Profana en estos temas, me ha parecido muy interesante el artículo que Sandra Schneiders ha publicado el 2 octubre en el National Catholic Reporter con el título que encabeza esta página. A la vez que lo traduzco (libremente) trataré de abreviarlo pues es muy largo para un blog.
La idea de la autora es que la mayoría de las personas ignora lo que es la vida religiosa activa pues la somete a tres formas de comportamiento que le son ajenas: el uniforme de un hábito, la vida en un convento y el tiempo dictaminado por el reloj que incluye comidas en común y rezos a determinadas horas.
Tras esta reflexión inicial, la autora, hace un análisis histórico que demuestra que este pensamiento está influido por la forma de vida religiosa monástica que predominó en occidente hasta el siglo XVI. Fue entonces cuando aparecieron órdenes, como los jesuitas o redentoristas, que no rezaban juntos el oficio divino y vivían en los lugares más afines a su vocación pastoral. Este camino le fue negado a las mujeres pues Trento determinó que la vida monástica era la única legítima para las religiosas ya que, como sexo débil, debían de estar tuteladas y encerradas. Algunas personas en los EEUU piensan que la investigación que lleva a cabo el Vaticano a las monjas de USA es una última consecuencia de esta forma de pensar.
En este lugar la autora nos da una relación de fundadoras que intentaron ser reconocidas por la Iglesia como religiosas, sin renunciar a una vida no enclaustrada. Su historia, en la mayoría de los casos, fue triste con muchas denuncias por inmoralidad e incluso penas de cárcel. No fue hasta 1900 que León XIII reconoció como válidos estos caminos pero en la mayoría de los casos en las monjas se juntaron los dos tipos de vida: la monástica y la vida activa sin tener la preparación profesional ni los privilegios de los que gozan los clérigos.
Entorno a 1950 Pio XII pidió a los superiores generales que modernizaran sus órdenes lo que incluía la modificación de los hábitos de las mujeres que eran poco higiénicos y muy costosos. En este tiempo se crearon movimientos para la formación de las religiosas, una línea que siguió el Vaticano II para que no sólo participaran en el cuidado de niños y enfermos, sino que desplegaran su trabajo en todas las esferas de la vida.

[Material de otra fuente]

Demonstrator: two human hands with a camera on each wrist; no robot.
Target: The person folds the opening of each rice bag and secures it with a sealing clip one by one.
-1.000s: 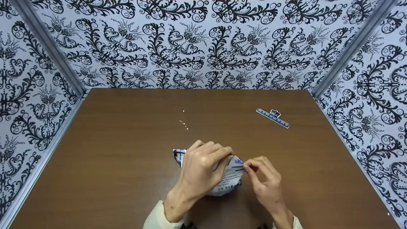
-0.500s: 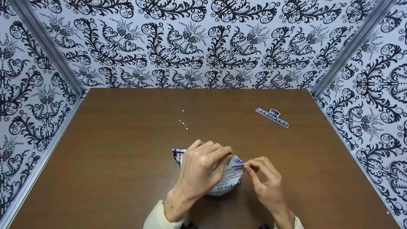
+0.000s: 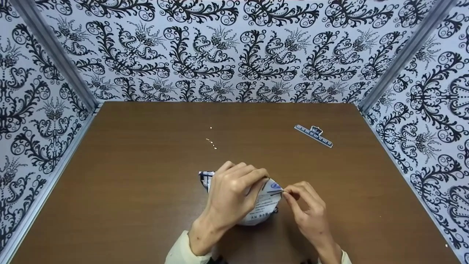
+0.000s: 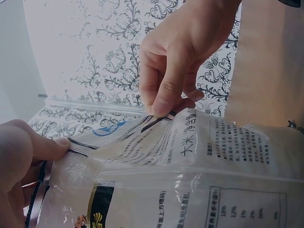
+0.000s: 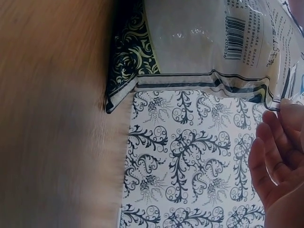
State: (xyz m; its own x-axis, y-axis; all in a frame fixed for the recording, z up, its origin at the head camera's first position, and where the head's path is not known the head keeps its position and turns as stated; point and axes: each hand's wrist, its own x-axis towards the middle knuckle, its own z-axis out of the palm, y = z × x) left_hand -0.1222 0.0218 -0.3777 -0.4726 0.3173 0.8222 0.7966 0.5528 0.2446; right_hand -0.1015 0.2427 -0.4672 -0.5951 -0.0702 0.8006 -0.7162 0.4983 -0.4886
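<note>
A clear printed plastic rice bag [image 3: 262,212] stands near the front of the table. My left hand [image 3: 234,194] grips its gathered top, covering much of the bag in the head view. In the left wrist view the left thumb presses on the film by the dark-edged upper part. To the right, my right hand [image 3: 307,209] pinches the bag's side edge between thumb and fingertips. That edge is drawn out to a point there. The right wrist view shows the bag [image 5: 190,42] with its barcode and dark-striped side seam, the right fingertips at the seam's upper end.
A long blue-and-white clip [image 3: 313,136] lies on the wooden table [image 3: 146,165] at the back right. Several small white grains [image 3: 211,142] are scattered behind the bag. Patterned walls [image 3: 220,51] enclose the table at the back and both sides.
The right hand has shifted very slightly to the right, still pinching the bag's edge. The left hand and the clip stay where they were.
</note>
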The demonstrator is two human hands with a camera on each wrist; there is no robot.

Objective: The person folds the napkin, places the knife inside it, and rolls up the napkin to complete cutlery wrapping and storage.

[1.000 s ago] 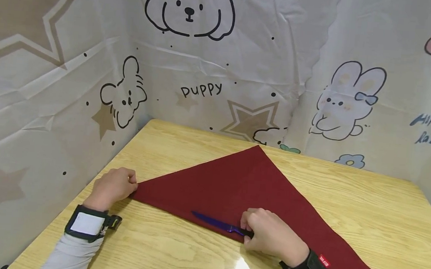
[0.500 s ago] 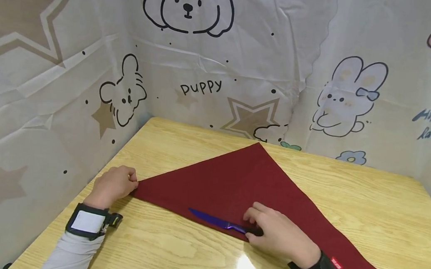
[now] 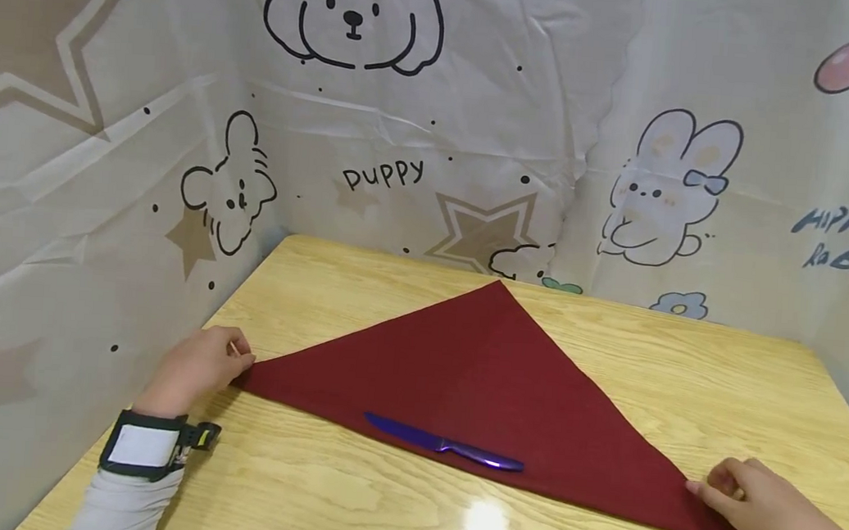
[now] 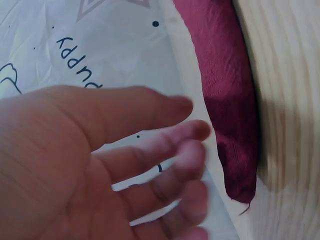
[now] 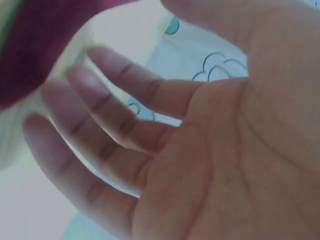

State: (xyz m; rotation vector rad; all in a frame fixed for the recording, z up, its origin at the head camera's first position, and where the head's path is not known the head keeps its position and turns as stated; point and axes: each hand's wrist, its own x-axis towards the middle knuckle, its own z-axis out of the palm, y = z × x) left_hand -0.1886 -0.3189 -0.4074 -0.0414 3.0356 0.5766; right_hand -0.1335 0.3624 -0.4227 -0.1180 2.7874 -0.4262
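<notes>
A dark red cloth [image 3: 462, 366], folded into a triangle, lies flat on the table with its point to the back. A purple-blue knife [image 3: 441, 444] rests along its front fold, blade to the left. My left hand [image 3: 199, 364] is at the cloth's left corner; the left wrist view shows the thumb and loosely bent fingers [image 4: 187, 160] just beside the cloth's narrow end [image 4: 232, 125], with nothing between them. Over the right corner hovers my right hand [image 3: 770, 507]; its fingers [image 5: 107, 107] are spread and relaxed in the right wrist view, beside the cloth edge [image 5: 40, 45].
The pale wood-grain table [image 3: 350, 490] runs back to a hanging fabric [image 3: 405, 116] printed with cartoon animals and stars, which also closes off the left side. A strapped wrist device [image 3: 142, 445] sits on the left forearm.
My right hand has let go of the knife's handle and moved right to the cloth's right corner. The knife now lies alone on the cloth. The left hand stays at the left corner.
</notes>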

Las congregaciones religiosas abrazaron este programa con ímpetu, revisando sus constituciones que, ya no acentuaban como fin la santidad de sus miembros, sino la promoción del Reino de Cristo. Uno de los signos externos más visibles del cambio fue la forma de vestir de las religiosas que quisieron participar con su ropa en la cultura contemporánea, sin sucumbir a la tentación de la moda o el consumismo. Hoy, salvo algunas quejas por parte de grupos tradicionales, el “hábito” ha dejado de ser un tema de discusión.
El hábito fue el flash emocional del cambio, la apertura a un campo amplio de ministerio, finalmente liberado de las ataduras monásticas, y a la escucha de las situaciones de necesidad. Las religiosas se convirtieron en capellanes de hospitales, abogadas de los pobres, técnicas en los hospitales, suplentes en las parroquias por falta de ministros ordenados, directoras de ejercicios, tutoras de jóvenes delincuentes y profesoras de idiomas a los emigrantes… una larga lista que nos suministra la autora y que todos conocemos. A partir de este momento no fue el convento el que determinó su trabajo sino que fue éste el que marcó el lugar de su vivienda.
Esta pastoral pasó de ser considerada algo periférico, a asumir el centro de su vida religiosa en cuanto que los dos primeros mandamientos, amar a Dios y al prójimo se fundieron en uno. Su vida ya no se limitaba a rezar o a trabajar en ministerios específicos dentro de las instituciones católicas sino que se abría al mundo entero.
En la segunda parte que dejó para otro blog, Sandra Schneiders, fundamenta sus tesis con consideraciones bíblicas y teológicas.